The Internet is massively restricted and mobile networks in particular are largely switched off. Instagram, one of the last free social networks, was also blocked. Some high-reach Iranian news portals that had reported on the protests could no longer be reached abroad. The demonstrations were rarely discussed on the websites of the state media. The government, for its part, called for counter-demonstrations after Friday prayers.

United States impose sanctions

The US government imposed sanctions on morality police and senior security officials. According to the Ministry of Finance, high-ranking executives from various security organizations in the country are also affected - such as the head of the moral police. As a result of the sanctions, any possessions of those affected in the USA will be frozen, and US citizens will be prohibited from doing business with them.

Germany wants to bring the Amini case before the UN Human Rights Council. This was announced by Foreign Minister Annalena Baerbock in New York. If women are not safe, then no society in this world is safe, said the Green politician.
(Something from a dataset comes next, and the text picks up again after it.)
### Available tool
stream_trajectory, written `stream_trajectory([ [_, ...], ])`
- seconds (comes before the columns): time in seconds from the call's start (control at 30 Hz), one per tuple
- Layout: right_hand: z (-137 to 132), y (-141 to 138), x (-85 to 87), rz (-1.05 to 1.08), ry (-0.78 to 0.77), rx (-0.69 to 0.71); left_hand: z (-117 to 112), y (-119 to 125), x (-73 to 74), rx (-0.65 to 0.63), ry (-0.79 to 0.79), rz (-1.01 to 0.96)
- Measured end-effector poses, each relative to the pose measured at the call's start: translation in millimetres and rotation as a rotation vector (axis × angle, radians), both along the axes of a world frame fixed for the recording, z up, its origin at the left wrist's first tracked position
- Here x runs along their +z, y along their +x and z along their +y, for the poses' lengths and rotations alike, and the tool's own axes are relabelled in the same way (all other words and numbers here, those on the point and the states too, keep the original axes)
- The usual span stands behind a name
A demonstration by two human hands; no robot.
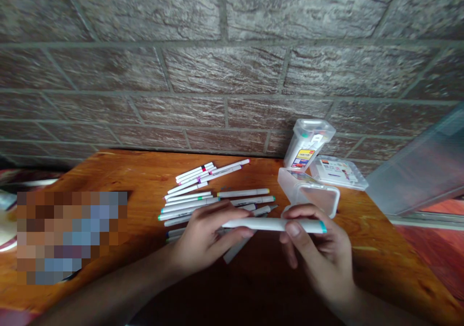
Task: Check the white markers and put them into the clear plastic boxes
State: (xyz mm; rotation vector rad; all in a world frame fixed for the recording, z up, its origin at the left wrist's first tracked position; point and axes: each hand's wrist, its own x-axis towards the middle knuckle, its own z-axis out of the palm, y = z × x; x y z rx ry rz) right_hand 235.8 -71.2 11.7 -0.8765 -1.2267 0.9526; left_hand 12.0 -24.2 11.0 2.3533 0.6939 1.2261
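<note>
At the left, the wooden table point(108, 176) offers lateral room beside the loose white markers point(188, 205), which lie side by side, roughly crosswise, in a bank behind and partly under the left hand point(208, 234). That hand pinches the tapered end of the teal-ended marker point(268, 225) between thumb and fingers. The marker is held above the table, between both hands, its long axis running left to right and nearly level. The right hand point(324, 253) grips the barrel near the teal end, thumb in front, fingers behind. Directly behind the right hand, and nearer to it than to the left, lies the open plastic case point(286, 178); the fingers hide part of its rim. Beyond it stand a labelled translucent canister point(293, 147) and, to its right, a flat clear case point(335, 171). The brick wall point(217, 70) limits rearward travel; the table's right edge slants forward past the right hand, with tabletop between.
</note>
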Motion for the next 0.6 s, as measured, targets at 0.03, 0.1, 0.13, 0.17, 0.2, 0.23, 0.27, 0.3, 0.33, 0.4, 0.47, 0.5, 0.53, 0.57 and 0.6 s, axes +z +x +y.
stream_trajectory([
  [0.03, 0.7, -0.3, 1.1, 0.022, -0.018, 0.007, -0.7, -0.7, 0.1, 0.021, -0.034, -0.024],
  [0.1, 2.8, -0.8, 3.4, 0.035, -0.042, 0.015, -2.4, -1.7, -0.7, 0.075, -0.125, -0.053],
  [0.13, 4.0, -1.0, 4.4, 0.034, -0.053, 0.017, -3.4, -2.1, -1.6, 0.096, -0.182, -0.07],
  [0.17, 5.1, -1.3, 5.1, 0.029, -0.066, 0.019, -4.3, -2.3, -2.6, 0.109, -0.241, -0.093],
  [0.2, 6.2, -1.6, 5.5, 0.025, -0.077, 0.021, -5.1, -2.4, -3.6, 0.116, -0.299, -0.119],
  [0.23, 7.0, -1.8, 5.7, 0.026, -0.085, 0.022, -5.8, -2.3, -4.7, 0.118, -0.351, -0.147],
  [0.27, 7.6, -2.1, 5.6, 0.029, -0.09, 0.023, -6.3, -2.1, -5.7, 0.118, -0.395, -0.177],
  [0.3, 7.9, -2.3, 5.4, 0.032, -0.092, 0.023, -6.6, -1.9, -6.5, 0.116, -0.429, -0.204],
  [0.33, 7.9, -2.4, 5.2, 0.034, -0.093, 0.022, -6.7, -1.6, -7.1, 0.115, -0.455, -0.228],
  [0.4, 7.6, -2.5, 4.6, 0.039, -0.093, 0.021, -6.6, -0.9, -7.9, 0.11, -0.494, -0.279],
  [0.47, 7.1, -2.4, 4.0, 0.057, -0.088, 0.026, -6.1, -0.5, -8.2, 0.112, -0.522, -0.327],
  [0.5, 7.1, -2.3, 3.6, 0.07, -0.087, 0.03, -5.9, -0.5, -8.3, 0.114, -0.533, -0.345],
  [0.53, 7.1, -2.2, 3.2, 0.08, -0.088, 0.035, -5.8, -0.5, -8.5, 0.118, -0.541, -0.361],
  [0.57, 7.1, -2.0, 2.8, 0.086, -0.092, 0.041, -5.6, -0.6, -8.7, 0.12, -0.545, -0.373],
  [0.6, 7.3, -1.8, 2.3, 0.089, -0.097, 0.046, -5.5, -0.7, -8.9, 0.122, -0.546, -0.383],
])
Iran has had strict dress codes since the Islamic Revolution in 1979. In the big cities in particular, many women now see the rules as rather relaxed and, for example, only wear their headscarves on the back of their heads - to the annoyance of ultra-conservative politicians. Religious hardliners in parliament have been trying for months to have Islamic laws applied more strictly.

Incident in New York

Christiane Amanpour, longtime correspondent for the US broadcaster CNN, reported that she had planned an interview with Iran's President Ebrahim Raisi on the sidelines of the UN General Assembly in New York. However, Raisi did not appear at the agreed time.

Instead, one of Raisi's associates came 40 minutes later and said the President was suggesting that she (Amanpour) wear a headscarf. She refused, Amanpour tweeted. No Iranian president has previously required wearing a headscarf when interviewed outside of Iran. Raisis' employee explained that the headscarf was a question of respect and referred to the situation in Iran.